Nikt tego nie słyszał z powodu hałasu noża do krojenia. Teraz słabe zgryzienie miało kłopoty, ale kłopoty wyostrza rozrywki, a on wyrzucił się tak na sobie, między ciosami, że żaden z nich go nie dotknął, a on uciekł z całą skórą. Ale nadal nie mógł uciec, nie było dla tego nic, a on musiał pozwolić sobie być pchnięciem w puddingu z kawałkami bekonu. Jego kwatery były raczej ograniczone, a poza tym, że był włączony w kominie, który ma być paliany, a tam czas spędzał strasznie ciężki na rękach.

o długości zimą został znowu Black-budyń musiał być ustawiony przed gościem. Kiedy gospodarz cięcia go w plasterkach, dbała o nie wyciągnięcie głowy zbyt daleko, że nie należy go odciąć; W końcu widział jego szansę, oczyścił fragment dla siebie i wyskoczył.

Niewielki krawiec, jednak nie pozostanie już w domu, w którym spóźnił się tak źle, ale jednocześnie określono jego podróż znowu. Ale jego wolność nie trwała długo. W otwartym kraju spotkał się z lisem, który zatrzasnął go w stanie nieobecności. "Hollo, panie Fox", płakał mały krawiec", to ja trzymam się w twoim gardle, znów wyznacz mnie w wolności."

"Masz rację", odpowiedział Lis. "Jesteś dla mnie niczego, ale jeśli obiecujesz mi ptactwo w jardzie twojego ojca, pozwolę ci odejść".
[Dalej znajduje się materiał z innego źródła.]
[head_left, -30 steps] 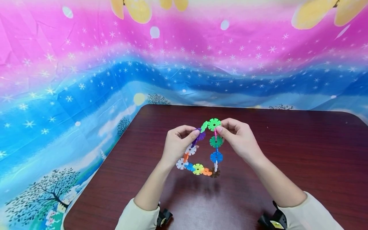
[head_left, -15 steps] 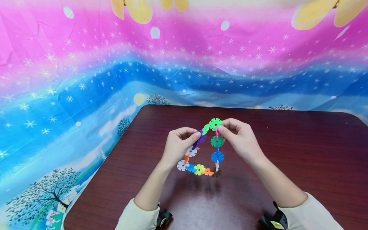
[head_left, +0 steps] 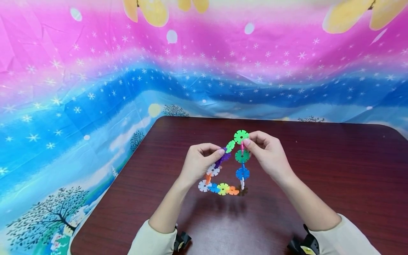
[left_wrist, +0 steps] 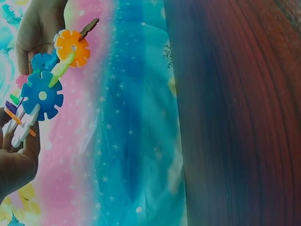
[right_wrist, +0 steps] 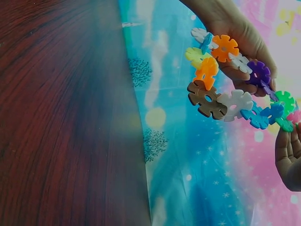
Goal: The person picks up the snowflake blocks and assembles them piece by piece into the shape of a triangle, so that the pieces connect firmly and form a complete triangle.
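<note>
Both hands hold up a closed loop of linked plastic snowflake discs above the table. On the loop's upper left, my left hand (head_left: 198, 161) pinches a purple disc (head_left: 225, 157) between thumb and fingers. Across from it, my right hand (head_left: 267, 150) pinches a pink disc (head_left: 242, 147), just under a bright green disc (head_left: 241, 136) at the top. Down the right side hang a darker green disc (head_left: 242, 156) and a blue disc (head_left: 243, 173). White, orange, blue and yellow discs run along the left and bottom, with a brown disc (right_wrist: 206, 101) at the lower right corner.
A dark red-brown wooden table (head_left: 334, 170) lies beneath the hands. Behind it and along its left side hangs a pink and blue cloth (head_left: 105, 71) printed with snowflakes and trees. Black wrist cameras (head_left: 182, 241) sit at the sleeves.
The loop has shifted slightly right. My left hand has dropped a little and moved right, and my right hand has eased right. The purple disc sits lower and the bright green one leans up more.
</note>
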Available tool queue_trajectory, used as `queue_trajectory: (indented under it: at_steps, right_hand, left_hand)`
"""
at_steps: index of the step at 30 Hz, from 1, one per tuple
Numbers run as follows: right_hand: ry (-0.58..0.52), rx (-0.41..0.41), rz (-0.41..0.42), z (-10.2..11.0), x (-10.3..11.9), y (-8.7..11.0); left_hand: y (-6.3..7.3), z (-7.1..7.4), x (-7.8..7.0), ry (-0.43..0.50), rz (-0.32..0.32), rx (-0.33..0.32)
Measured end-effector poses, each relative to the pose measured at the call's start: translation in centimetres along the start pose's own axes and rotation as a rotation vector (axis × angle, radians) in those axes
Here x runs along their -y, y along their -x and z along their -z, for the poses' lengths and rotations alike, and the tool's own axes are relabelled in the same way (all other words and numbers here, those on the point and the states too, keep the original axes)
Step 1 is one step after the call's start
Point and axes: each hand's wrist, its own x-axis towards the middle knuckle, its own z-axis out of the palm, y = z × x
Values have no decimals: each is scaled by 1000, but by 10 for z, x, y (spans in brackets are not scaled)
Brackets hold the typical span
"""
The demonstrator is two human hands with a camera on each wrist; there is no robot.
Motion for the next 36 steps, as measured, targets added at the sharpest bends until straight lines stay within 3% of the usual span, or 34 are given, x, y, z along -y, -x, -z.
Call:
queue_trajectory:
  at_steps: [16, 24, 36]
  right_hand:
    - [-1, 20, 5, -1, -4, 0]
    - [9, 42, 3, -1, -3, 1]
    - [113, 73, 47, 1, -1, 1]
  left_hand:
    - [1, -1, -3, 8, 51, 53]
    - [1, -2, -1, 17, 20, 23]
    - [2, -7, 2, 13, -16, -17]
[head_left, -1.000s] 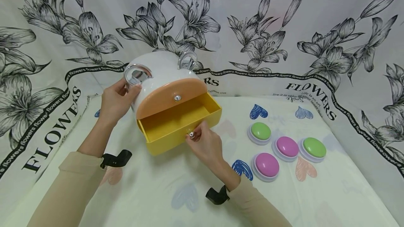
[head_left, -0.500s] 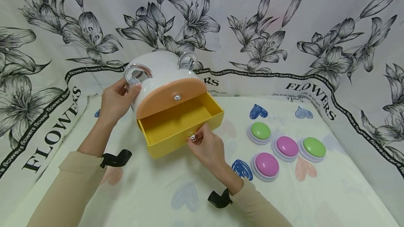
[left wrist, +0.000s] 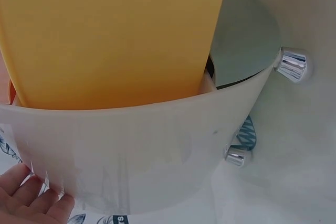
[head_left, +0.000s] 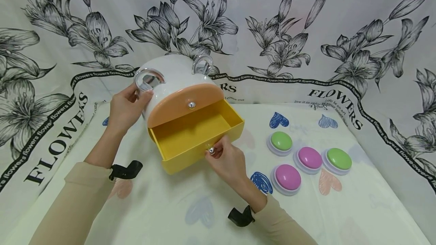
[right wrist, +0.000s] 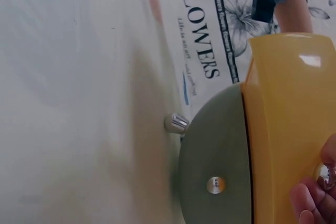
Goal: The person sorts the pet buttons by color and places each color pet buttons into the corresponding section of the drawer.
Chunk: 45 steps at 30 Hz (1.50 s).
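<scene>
A frog-faced storage box (head_left: 172, 69) with a glossy white body, two silver-rimmed eyes and an orange front panel (head_left: 185, 103) stands left of centre. Its yellow drawer (head_left: 180, 162) is pulled well out, and the inside shows bare. My right hand (head_left: 229, 162) pinches the drawer's silver knob (head_left: 212, 150) between thumb and fingers. At the box's left side, my left hand (head_left: 124, 109) holds the body by the silver eye (head_left: 149, 80), thumb in front. In the left wrist view the fingertips (left wrist: 62, 207) press against the white wall.
To the right lie two green push-button lights (head_left: 281, 141) and two magenta ones (head_left: 288, 177) with pale bases. The white tablecloth (head_left: 163, 211) has printed hearts. Behind the box hangs a flower-printed curtain (head_left: 238, 48). Small silver feet (left wrist: 292, 65) stick out from the box's underside.
The yellow drawer has slid a little farther out, toward the front right, with my right hand on its knob. My left hand and the box body have stayed in place.
</scene>
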### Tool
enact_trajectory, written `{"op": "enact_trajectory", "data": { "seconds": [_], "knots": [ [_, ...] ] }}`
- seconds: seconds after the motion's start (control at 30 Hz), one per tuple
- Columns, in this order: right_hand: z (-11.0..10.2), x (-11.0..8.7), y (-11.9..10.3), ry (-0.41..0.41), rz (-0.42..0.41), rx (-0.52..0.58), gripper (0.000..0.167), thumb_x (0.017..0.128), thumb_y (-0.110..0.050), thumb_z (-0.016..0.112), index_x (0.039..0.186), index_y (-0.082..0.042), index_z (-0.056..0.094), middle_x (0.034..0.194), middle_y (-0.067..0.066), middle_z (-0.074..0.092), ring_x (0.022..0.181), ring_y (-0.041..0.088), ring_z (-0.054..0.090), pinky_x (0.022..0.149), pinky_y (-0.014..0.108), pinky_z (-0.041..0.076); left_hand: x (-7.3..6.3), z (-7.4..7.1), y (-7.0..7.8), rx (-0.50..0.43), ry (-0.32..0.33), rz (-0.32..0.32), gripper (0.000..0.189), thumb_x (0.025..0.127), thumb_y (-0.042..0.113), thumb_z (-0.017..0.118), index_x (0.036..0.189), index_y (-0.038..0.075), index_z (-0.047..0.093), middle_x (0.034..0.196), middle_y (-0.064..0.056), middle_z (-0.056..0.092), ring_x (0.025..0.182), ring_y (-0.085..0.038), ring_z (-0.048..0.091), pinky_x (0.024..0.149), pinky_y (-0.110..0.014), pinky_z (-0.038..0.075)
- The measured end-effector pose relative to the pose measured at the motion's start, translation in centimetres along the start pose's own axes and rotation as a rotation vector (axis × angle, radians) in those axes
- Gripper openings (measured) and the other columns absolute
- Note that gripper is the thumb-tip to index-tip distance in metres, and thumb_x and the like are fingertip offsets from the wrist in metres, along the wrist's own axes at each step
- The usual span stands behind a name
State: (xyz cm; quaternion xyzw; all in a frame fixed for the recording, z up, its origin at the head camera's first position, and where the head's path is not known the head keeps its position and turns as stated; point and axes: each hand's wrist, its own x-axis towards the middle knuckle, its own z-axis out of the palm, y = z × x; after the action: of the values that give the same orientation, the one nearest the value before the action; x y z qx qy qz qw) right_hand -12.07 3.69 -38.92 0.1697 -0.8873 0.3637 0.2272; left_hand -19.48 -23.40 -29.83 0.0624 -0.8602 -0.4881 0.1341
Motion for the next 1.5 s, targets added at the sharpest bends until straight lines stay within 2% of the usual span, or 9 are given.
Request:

"Z całym sercem" – odpowiedział obruszać. "Będziesz mieć wszystkie koguty i kury, które ci obiecuję".

Następnie lis niech odejdzie ponownie, a sam niesie go do domu. Kiedy ojciec jeszcze raz zobaczył swojego drogiego syna, chętnie dał lisa wszystkich ptactwo, które miał.
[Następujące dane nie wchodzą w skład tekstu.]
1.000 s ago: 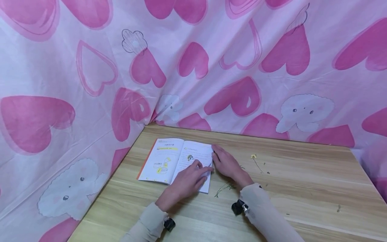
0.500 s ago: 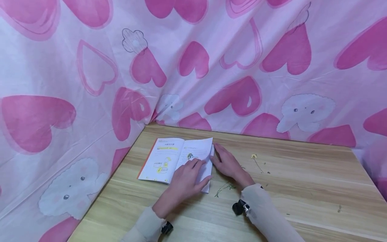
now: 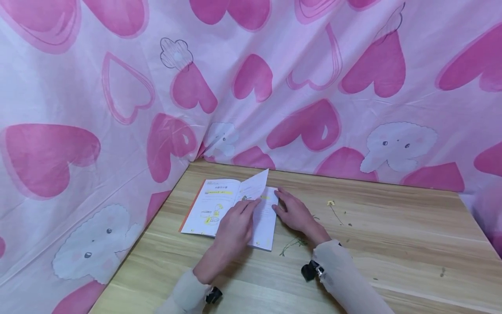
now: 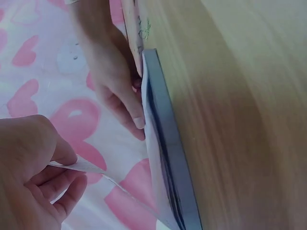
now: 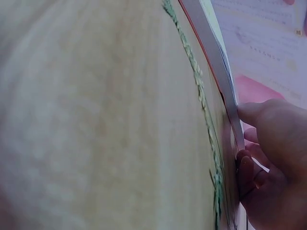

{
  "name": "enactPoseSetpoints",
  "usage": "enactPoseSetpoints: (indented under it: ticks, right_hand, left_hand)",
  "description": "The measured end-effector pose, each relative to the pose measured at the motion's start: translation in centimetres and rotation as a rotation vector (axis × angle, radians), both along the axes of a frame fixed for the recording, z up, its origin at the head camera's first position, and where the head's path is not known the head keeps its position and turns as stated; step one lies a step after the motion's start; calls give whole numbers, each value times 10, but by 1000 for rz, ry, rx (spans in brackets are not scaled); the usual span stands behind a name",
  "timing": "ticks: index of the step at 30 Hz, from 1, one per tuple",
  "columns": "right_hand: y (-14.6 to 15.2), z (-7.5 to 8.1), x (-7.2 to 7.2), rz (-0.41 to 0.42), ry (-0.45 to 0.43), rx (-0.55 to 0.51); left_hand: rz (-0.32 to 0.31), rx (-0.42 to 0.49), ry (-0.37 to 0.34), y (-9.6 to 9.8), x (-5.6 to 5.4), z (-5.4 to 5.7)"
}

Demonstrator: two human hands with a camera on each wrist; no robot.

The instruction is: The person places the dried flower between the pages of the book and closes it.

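An open book with an orange outer edge lies on the wooden table, text and yellow drawings on its pages. In the head view my left hand holds a raised page, which stands at a slant over the right half. The left wrist view shows that page pinched between thumb and fingers. At the book's right edge my right hand grips the side, its thumb on the upper edge and the other fingers lower down. A dark pressed plant is partly visible near the left fingertips.
To the right of the book lies a yellow flower on a thin stem, with small plant bits around it. A green sprig rests by the right wrist. Pink heart-patterned cloth hangs behind and left of the table.
My left hand has taken hold of the right page and moved left, lifting it and baring the printed page underneath. The right hand has stayed by the book's right edge.
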State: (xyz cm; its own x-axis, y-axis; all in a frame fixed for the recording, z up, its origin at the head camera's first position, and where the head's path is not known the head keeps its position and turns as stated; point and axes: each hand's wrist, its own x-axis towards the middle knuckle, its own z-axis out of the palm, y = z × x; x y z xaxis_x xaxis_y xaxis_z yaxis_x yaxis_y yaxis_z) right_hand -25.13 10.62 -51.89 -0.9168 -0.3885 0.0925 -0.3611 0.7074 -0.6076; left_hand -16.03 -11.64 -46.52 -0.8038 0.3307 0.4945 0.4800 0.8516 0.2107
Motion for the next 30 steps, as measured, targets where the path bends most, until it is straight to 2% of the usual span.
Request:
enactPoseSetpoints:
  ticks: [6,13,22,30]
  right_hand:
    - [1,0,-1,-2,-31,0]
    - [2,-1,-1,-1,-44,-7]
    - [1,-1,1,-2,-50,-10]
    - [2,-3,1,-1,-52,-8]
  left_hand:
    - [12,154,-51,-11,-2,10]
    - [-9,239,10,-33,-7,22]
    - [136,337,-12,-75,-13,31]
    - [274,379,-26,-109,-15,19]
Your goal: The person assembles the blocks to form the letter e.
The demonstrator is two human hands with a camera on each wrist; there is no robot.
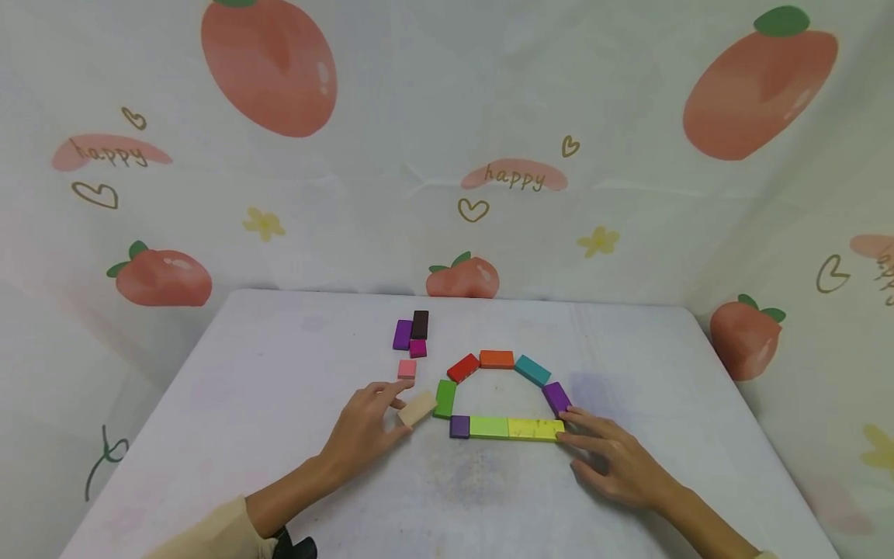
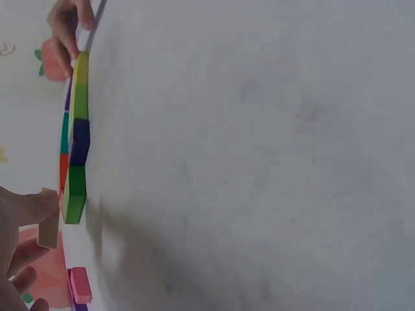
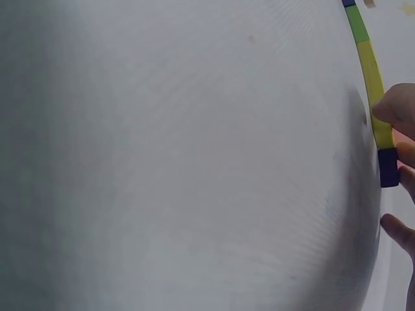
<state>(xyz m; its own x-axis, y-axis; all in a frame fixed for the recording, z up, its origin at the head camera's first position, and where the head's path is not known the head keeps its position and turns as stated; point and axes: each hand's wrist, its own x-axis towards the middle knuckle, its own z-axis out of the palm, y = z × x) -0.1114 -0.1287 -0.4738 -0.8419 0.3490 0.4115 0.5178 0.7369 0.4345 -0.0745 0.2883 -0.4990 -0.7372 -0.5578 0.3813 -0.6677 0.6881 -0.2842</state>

"W tym podobnie przynosiłem ci przystojny kawałek pieniędzy" – powiedział wzniesienie i dał ojcu Kreuzer, który zarobił na jego podróże.

"Ale dlaczego lis Zdobądź biedne kurczaki do jedzenia?"

"Och, gęś, ojciec z pewnością kochać swoje dziecko znacznie więcej niż ptactwo na podwórku!"

Zostaw komentarz!

Komentarz zostanie opublikowany po weryfikacji

Możesz zalogować się za pomocą swojej nazwy użytkownika lub zarejestrować się na stronie.